-------- Records shown --------

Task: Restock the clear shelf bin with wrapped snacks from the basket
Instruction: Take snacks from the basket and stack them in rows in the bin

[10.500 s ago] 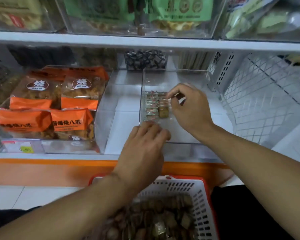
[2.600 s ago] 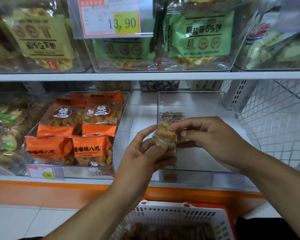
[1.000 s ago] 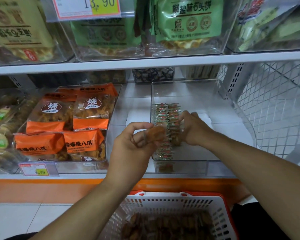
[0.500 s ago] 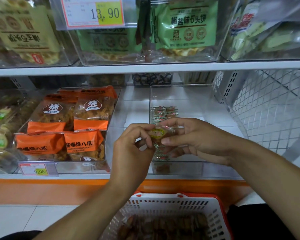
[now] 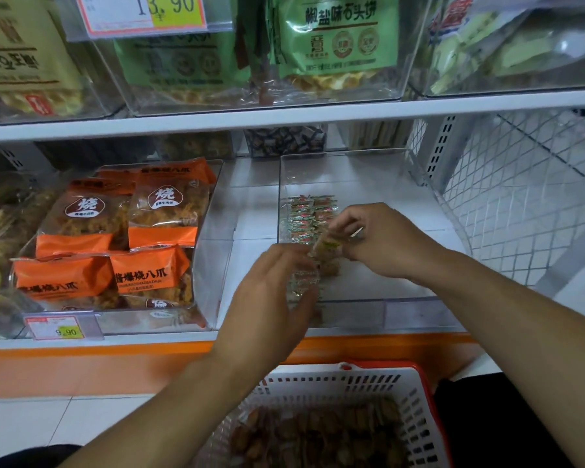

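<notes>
Flanking bin (image 5: 358,170) (left): orange packets (image 5: 115,238)

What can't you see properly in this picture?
- Head view: the left hand is blurred and covers the front of the snack row in the clear bin.
- The basket is cut off by the bottom edge.
- The small price tag has print too tiny to read.

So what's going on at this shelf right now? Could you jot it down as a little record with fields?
Place: shop shelf
Clear bin: rows of small wrapped snacks along its left side, the rest bare
Right hand: pinches one snack over the bin
Left hand: at the bin's front left; whether it holds anything is unclear
Basket: below, holding many snacks
Neighbouring bin: orange packets
</notes>
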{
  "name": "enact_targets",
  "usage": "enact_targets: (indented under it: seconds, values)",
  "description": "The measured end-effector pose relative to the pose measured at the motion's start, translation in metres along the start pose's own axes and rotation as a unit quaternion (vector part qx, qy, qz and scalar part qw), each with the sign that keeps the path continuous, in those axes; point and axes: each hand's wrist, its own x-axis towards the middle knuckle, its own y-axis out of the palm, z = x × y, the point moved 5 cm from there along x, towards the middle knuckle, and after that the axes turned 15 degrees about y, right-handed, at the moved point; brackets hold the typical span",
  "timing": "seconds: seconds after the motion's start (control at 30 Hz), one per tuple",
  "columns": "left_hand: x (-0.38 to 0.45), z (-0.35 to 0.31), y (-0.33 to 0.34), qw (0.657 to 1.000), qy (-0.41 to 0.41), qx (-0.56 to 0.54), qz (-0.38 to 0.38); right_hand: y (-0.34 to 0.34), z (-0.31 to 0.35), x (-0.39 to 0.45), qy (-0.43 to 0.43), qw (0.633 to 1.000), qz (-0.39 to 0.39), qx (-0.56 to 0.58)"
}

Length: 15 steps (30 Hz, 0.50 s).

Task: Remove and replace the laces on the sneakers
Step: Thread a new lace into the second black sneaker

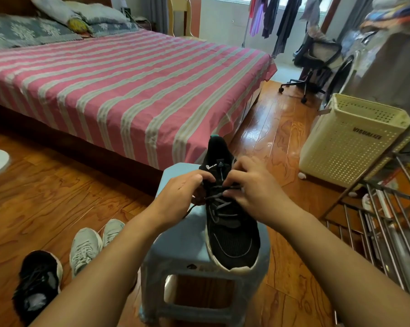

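Note:
A black sneaker (232, 241) with a white sole lies on a light blue plastic stool (187, 246), toe towards me. Dark grey laces (220, 204) cross its upper eyelets. My left hand (187, 192) pinches the lace at the shoe's left side, and a loose lace end trails down beneath it. My right hand (253, 185) pinches the lace near the top eyelets on the right. The fingertips of both hands meet just below the tongue label. A second black sneaker (37, 284) lies on the floor at the lower left.
A pair of grey sneakers (90, 244) stands on the wooden floor left of the stool. A bed with a pink striped sheet (128, 90) fills the back. A cream laundry basket (350, 140) and a metal rack (383, 220) stand on the right.

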Motion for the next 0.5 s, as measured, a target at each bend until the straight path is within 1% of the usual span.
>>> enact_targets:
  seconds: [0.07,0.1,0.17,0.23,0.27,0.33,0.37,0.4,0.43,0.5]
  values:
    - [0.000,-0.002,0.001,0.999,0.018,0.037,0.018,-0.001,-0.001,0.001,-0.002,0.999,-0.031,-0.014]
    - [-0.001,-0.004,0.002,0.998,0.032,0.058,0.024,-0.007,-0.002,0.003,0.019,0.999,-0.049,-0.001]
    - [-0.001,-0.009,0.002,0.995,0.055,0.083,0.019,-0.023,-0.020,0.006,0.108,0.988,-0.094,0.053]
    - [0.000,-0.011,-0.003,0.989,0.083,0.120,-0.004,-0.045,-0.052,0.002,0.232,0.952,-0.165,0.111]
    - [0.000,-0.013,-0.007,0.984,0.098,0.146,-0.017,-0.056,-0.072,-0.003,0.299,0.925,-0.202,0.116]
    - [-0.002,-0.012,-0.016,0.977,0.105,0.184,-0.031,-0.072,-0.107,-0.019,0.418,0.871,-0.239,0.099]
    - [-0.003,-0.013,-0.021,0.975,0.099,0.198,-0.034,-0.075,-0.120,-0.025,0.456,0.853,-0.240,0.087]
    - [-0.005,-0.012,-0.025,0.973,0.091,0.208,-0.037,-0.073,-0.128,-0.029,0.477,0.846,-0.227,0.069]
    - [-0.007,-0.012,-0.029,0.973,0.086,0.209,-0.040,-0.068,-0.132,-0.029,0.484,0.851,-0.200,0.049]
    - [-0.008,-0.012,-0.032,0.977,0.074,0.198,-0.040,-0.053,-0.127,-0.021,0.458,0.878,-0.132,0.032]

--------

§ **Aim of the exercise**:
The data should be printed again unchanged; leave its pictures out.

§ **Final answer**:
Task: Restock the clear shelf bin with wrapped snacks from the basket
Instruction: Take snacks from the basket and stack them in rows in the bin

[10.500 s ago] 
[2.600 s ago] 
[1.000 s ago] 
[0.500 s ago] 
[now] 

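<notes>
Flanking bin (image 5: 358,170) (left): orange packets (image 5: 115,238)

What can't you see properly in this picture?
- Head view: the left hand is blurred and covers the front of the snack row in the clear bin.
- The basket is cut off by the bottom edge.
- The small price tag has print too tiny to read.

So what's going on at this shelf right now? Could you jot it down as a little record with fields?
Place: shop shelf
Clear bin: rows of small wrapped snacks along its left side, the rest bare
Right hand: pinches one snack over the bin
Left hand: at the bin's front left; whether it holds anything is unclear
Basket: below, holding many snacks
Neighbouring bin: orange packets
</notes>
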{
  "name": "enact_targets",
  "usage": "enact_targets: (indented under it: seconds, values)",
  "description": "The measured end-effector pose relative to the pose measured at the motion's start, translation in metres along the start pose's own axes and rotation as a unit quaternion (vector part qx, qy, qz and scalar part qw), each with the sign that keeps the path continuous, in those axes; point and axes: each hand's wrist, its own x-axis towards the middle knuckle, its own y-axis out of the palm, z = x × y, the point moved 5 cm from there along x, towards the middle knuckle, and after that the axes turned 15 degrees about y, right-handed, at the moved point; brackets hold the typical span",
  "timing": "seconds: seconds after the motion's start (control at 30 Hz), one per tuple",
  "columns": "left_hand: x (-0.38 to 0.45), z (-0.35 to 0.31), y (-0.33 to 0.34), qw (0.657 to 1.000), qy (-0.41 to 0.41), qx (-0.56 to 0.54), qz (-0.38 to 0.38); right_hand: y (-0.34 to 0.34), z (-0.31 to 0.35), x (-0.39 to 0.45), qy (-0.43 to 0.43), qw (0.633 to 1.000), qz (-0.39 to 0.39), qx (-0.56 to 0.58)"
}

Length: 15 steps (30 Hz, 0.50 s).

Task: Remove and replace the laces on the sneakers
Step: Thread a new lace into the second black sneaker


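Note:
A black sneaker (232, 241) with a white sole lies on a light blue plastic stool (187, 246), toe towards me. Dark grey laces (220, 204) cross its upper eyelets. My left hand (187, 192) pinches the lace at the shoe's left side, and a loose lace end trails down beneath it. My right hand (253, 185) pinches the lace near the top eyelets on the right. The fingertips of both hands meet just below the tongue label. A second black sneaker (37, 284) lies on the floor at the lower left.
A pair of grey sneakers (90, 244) stands on the wooden floor left of the stool. A bed with a pink striped sheet (128, 90) fills the back. A cream laundry basket (350, 140) and a metal rack (383, 220) stand on the right.
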
Motion for the next 0.5 s, as measured, a target at each bend until the straight path is within 1% of the usual span.
>>> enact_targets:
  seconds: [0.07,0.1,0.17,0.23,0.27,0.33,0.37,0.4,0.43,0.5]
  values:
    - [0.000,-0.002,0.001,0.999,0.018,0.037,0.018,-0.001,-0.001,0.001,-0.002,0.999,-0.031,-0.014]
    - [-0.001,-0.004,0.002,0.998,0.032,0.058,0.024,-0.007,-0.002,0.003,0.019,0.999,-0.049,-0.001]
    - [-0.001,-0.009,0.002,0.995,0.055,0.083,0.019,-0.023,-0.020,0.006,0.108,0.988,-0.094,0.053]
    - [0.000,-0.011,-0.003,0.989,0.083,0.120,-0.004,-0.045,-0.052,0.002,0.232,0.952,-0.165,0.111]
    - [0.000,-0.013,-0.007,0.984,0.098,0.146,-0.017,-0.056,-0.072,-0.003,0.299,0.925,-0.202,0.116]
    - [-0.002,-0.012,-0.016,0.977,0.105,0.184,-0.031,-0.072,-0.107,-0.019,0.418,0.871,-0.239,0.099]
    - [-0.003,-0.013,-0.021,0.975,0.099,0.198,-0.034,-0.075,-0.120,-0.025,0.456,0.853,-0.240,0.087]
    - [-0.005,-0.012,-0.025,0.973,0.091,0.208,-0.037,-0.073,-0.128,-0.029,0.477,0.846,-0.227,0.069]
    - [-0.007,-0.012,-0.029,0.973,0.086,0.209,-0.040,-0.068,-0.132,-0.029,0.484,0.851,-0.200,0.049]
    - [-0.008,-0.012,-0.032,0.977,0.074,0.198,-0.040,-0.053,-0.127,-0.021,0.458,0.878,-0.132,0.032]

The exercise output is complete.